Simplify Your Copy: Copywriting Tip #3
Yesterday we talked about how the Flesch-Kincaid (FK) tool can make your copy easier to read. Today I’m going to show you how to use the FK information to make your copy stronger.
Remember this: Your FK is just a number. A low FK doesn’t ensure compelling copy. If you pursue a low FK score just for the sake of a low FK and ignore other principles of effective copywriting, your copy will fail.
I’ll use the Word Readability Statistics information for today’s article. If you use a different FK tool, the information may be listed differently. The effect is the same.
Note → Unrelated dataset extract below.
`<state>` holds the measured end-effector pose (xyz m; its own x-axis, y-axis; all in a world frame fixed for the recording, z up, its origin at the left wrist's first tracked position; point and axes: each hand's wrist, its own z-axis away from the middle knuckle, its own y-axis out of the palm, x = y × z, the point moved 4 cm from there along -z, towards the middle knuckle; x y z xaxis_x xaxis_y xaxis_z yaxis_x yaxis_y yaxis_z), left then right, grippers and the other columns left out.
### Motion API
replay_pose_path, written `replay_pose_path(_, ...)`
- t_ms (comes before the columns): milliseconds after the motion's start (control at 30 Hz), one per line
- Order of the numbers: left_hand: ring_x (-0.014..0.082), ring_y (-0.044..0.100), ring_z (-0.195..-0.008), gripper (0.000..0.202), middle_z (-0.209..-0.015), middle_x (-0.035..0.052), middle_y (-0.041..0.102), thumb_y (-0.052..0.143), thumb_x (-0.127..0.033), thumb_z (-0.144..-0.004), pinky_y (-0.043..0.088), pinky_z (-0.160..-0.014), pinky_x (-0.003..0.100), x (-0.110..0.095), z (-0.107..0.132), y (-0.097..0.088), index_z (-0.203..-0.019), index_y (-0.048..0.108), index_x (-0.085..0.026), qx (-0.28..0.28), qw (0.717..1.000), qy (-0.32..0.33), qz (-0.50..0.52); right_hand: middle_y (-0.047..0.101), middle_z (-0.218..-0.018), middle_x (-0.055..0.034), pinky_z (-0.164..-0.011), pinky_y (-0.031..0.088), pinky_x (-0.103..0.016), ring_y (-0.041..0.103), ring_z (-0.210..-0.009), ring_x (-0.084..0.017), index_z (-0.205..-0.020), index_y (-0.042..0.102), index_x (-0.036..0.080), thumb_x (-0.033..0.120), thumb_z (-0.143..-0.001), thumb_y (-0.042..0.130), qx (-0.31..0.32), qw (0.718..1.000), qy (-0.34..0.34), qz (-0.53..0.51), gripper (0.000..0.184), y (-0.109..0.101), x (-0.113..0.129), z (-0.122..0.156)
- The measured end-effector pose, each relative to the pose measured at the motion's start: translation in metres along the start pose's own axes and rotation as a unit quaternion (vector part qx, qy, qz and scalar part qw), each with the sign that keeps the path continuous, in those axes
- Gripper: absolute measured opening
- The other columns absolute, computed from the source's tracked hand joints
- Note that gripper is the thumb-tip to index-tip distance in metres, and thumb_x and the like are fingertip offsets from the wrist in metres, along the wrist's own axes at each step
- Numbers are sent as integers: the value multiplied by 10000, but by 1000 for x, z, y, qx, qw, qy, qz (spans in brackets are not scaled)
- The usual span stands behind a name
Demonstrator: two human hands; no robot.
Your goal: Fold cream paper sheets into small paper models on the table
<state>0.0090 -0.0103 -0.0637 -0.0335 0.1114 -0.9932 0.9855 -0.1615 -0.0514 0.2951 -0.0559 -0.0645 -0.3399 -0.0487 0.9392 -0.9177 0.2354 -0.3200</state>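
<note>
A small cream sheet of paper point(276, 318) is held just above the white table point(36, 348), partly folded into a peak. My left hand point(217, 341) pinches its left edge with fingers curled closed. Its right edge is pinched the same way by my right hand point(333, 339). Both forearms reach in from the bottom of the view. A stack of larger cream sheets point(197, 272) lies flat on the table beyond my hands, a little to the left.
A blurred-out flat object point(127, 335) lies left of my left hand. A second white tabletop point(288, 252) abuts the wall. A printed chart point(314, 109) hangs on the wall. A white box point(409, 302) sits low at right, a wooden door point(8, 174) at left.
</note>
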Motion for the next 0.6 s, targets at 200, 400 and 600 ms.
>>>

Two areas in Readability Stats hold the key to lowering your FK: “Averages” and “Readability.”
Characters per word
“Characters per word,” shows if your words are too long. Generally, shorter words are better than longer words.
Warning: When choosing shorter words, do not sacrifice precision or tone. Your words must mean what you want. For example, I could have written “give up” instead of “sacrifice.” But I wanted the impression that “sacrifice” conveys that “give up” doesn’t.
Words per sentence
Too many words in a sentence and your reader has to work not to lose track. You never want your reader to work hard when reading your copy.
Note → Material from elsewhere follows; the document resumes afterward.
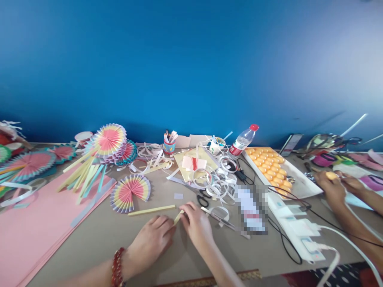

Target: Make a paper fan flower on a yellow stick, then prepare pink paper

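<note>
My left hand (153,240), with a red beaded bracelet (117,266) at its wrist, is closed on one end of a pale yellow paper strip (178,218). The other end sits in the pinched fingers of my right hand (198,224). Just beyond them on the table lies a second yellow strip (151,210). A pleated paper fan (131,193) in pink, yellow and purple rests behind that strip, partly unfolded. Black-handled scissors (204,198) lie past my right hand, near a thin pale tool (223,220).
Pink paper sheets (36,231) and finished fans (109,139) fill the left. White tape loops (220,185), a bottle (243,139), a tray of orange domed pieces (299,175) and a power strip (287,223) stand right. Another person's hands (332,187) hold an orange piece.
</note>
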Demonstrator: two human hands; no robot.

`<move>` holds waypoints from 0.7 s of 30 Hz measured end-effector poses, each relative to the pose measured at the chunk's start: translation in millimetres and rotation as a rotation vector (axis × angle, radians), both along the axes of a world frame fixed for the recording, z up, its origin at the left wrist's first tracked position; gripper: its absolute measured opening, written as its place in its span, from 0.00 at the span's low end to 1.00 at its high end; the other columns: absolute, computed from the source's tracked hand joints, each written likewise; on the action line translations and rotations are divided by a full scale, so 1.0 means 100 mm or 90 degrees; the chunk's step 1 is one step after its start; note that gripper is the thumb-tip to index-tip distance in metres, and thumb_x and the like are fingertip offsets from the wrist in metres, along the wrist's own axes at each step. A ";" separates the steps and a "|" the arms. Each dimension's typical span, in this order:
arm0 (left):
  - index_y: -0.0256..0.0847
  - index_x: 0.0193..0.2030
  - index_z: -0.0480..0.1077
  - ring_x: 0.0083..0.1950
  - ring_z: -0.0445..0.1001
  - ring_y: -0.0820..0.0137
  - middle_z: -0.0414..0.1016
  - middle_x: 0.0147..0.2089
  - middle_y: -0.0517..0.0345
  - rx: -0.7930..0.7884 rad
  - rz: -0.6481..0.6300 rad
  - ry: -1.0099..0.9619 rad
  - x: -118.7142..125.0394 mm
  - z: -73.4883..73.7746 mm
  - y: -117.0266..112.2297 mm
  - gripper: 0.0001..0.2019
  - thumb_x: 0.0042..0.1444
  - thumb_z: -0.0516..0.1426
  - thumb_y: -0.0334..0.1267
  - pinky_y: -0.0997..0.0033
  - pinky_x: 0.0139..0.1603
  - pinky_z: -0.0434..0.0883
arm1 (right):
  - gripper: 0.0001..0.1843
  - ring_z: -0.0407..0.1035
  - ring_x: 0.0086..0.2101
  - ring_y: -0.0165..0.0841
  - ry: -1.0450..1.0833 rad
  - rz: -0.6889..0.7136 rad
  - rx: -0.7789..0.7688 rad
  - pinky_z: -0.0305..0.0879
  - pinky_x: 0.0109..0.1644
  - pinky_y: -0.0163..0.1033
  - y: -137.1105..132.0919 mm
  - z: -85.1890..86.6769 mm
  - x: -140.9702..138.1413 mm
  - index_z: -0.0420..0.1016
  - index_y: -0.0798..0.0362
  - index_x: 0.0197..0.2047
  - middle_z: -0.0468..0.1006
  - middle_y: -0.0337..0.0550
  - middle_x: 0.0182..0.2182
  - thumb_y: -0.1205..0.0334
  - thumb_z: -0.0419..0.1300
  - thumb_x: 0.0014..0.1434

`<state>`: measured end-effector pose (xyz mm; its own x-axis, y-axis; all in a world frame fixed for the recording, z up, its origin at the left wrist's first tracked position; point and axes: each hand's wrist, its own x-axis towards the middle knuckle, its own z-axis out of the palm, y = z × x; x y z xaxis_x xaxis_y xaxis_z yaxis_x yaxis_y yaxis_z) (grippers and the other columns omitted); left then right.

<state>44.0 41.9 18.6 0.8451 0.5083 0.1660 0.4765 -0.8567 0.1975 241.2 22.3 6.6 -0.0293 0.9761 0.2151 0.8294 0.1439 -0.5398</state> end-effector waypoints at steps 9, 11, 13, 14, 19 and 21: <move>0.42 0.55 0.68 0.49 0.70 0.64 0.75 0.51 0.54 0.011 -0.039 -0.026 -0.11 -0.12 0.07 0.13 0.65 0.54 0.29 0.64 0.50 0.69 | 0.09 0.72 0.40 0.37 -0.163 0.000 0.064 0.66 0.45 0.40 0.26 0.34 0.43 0.74 0.50 0.44 0.76 0.46 0.40 0.65 0.53 0.66; 0.42 0.55 0.68 0.49 0.70 0.65 0.75 0.50 0.55 -0.018 -0.049 -0.028 -0.12 -0.07 0.10 0.13 0.65 0.54 0.30 0.65 0.51 0.70 | 0.09 0.70 0.44 0.40 -0.210 -0.017 0.068 0.64 0.48 0.43 0.44 0.42 0.56 0.75 0.51 0.45 0.77 0.48 0.42 0.64 0.54 0.66; 0.42 0.54 0.68 0.48 0.70 0.65 0.76 0.50 0.55 -0.032 -0.055 -0.036 -0.13 -0.03 0.11 0.12 0.65 0.54 0.30 0.65 0.52 0.70 | 0.07 0.69 0.46 0.44 -0.223 -0.026 0.069 0.63 0.51 0.46 0.63 0.43 0.65 0.75 0.52 0.42 0.77 0.50 0.41 0.65 0.57 0.63; 0.41 0.53 0.69 0.48 0.71 0.65 0.76 0.50 0.54 -0.032 -0.057 -0.043 -0.14 -0.01 0.12 0.11 0.65 0.53 0.30 0.65 0.52 0.71 | 0.05 0.68 0.46 0.45 -0.225 -0.029 0.069 0.62 0.51 0.47 0.71 0.41 0.66 0.76 0.52 0.39 0.77 0.52 0.41 0.66 0.58 0.61; 0.39 0.50 0.70 0.49 0.71 0.64 0.76 0.52 0.51 -0.015 -0.067 -0.070 -0.17 0.02 0.10 0.11 0.65 0.51 0.27 0.64 0.50 0.72 | 0.06 0.70 0.43 0.44 -0.183 -0.024 0.074 0.62 0.49 0.46 0.91 0.28 0.69 0.74 0.52 0.28 0.78 0.49 0.32 0.70 0.60 0.54; 0.40 0.50 0.70 0.49 0.71 0.64 0.76 0.52 0.52 -0.011 -0.061 -0.081 -0.18 0.01 0.10 0.10 0.65 0.52 0.28 0.65 0.50 0.72 | 0.07 0.70 0.40 0.42 -0.141 -0.031 0.082 0.62 0.48 0.44 0.91 0.32 0.77 0.74 0.51 0.28 0.78 0.47 0.31 0.69 0.58 0.55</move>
When you’re editing and come across a sentence you think might be too long, use Bob Bly’s Breath Test. Inhale normally. Read the sentence out loud. If you struggle to finish the sentence in one breath, it’s too long.
Break longer sentences into two or three smaller ones. Fragment sentences are okay … if they sound conversational.
Eliminate unneeded words like “that,” “the,” “if,” and any others you can without changing meaning and conversational tone. Use words like “many” for wordy phrases like “a lot of,” or “must” for “have to.”
If you can’t break a sentence up and still keep its meaning, use ellipses ( … ) and dashes (—). Every so often you’ll want to have a longish sentence to preserve a natural rhythm.
Sentences per paragraph
Of all fixes, this is easiest. With rare exceptions, paragraphs should never be longer than five lines. With web copy, that shrinks to four.
The bottom section of the Word Readability Stats shows the percentage of passive sentences. These are sentences where the doer of the action comes after the verb: “The ball was hit by the boy.”
When editing, read your copy carefully just for passive sentences. When you come across one, rearrange it so the person or thing doing the action comes before the verb.
“This financial strategy was discovered by George Whitcomb …” becomes “George Whitcomb discovered …”
Sometimes you must use passive sentences. One common reason to use one is if the person doing the action is unknown. “Structural bracing was used on the bridge …”
However, if you think a passive sentence should be used, look at it carefully. If you’re not sure, change it to an active sentence.
The cardinal rule of editing
Don’t slow creativity by imposing these rules while writing. Edit after you’ve written a major section or the entire piece. Test it out and then share with me by leaving a comment here.
Bottom line for readability: Keep your writing — not your ideas — simple. You’re often trying to get across complex ideas to your reader. Don’t make his life more difficult by using complex language.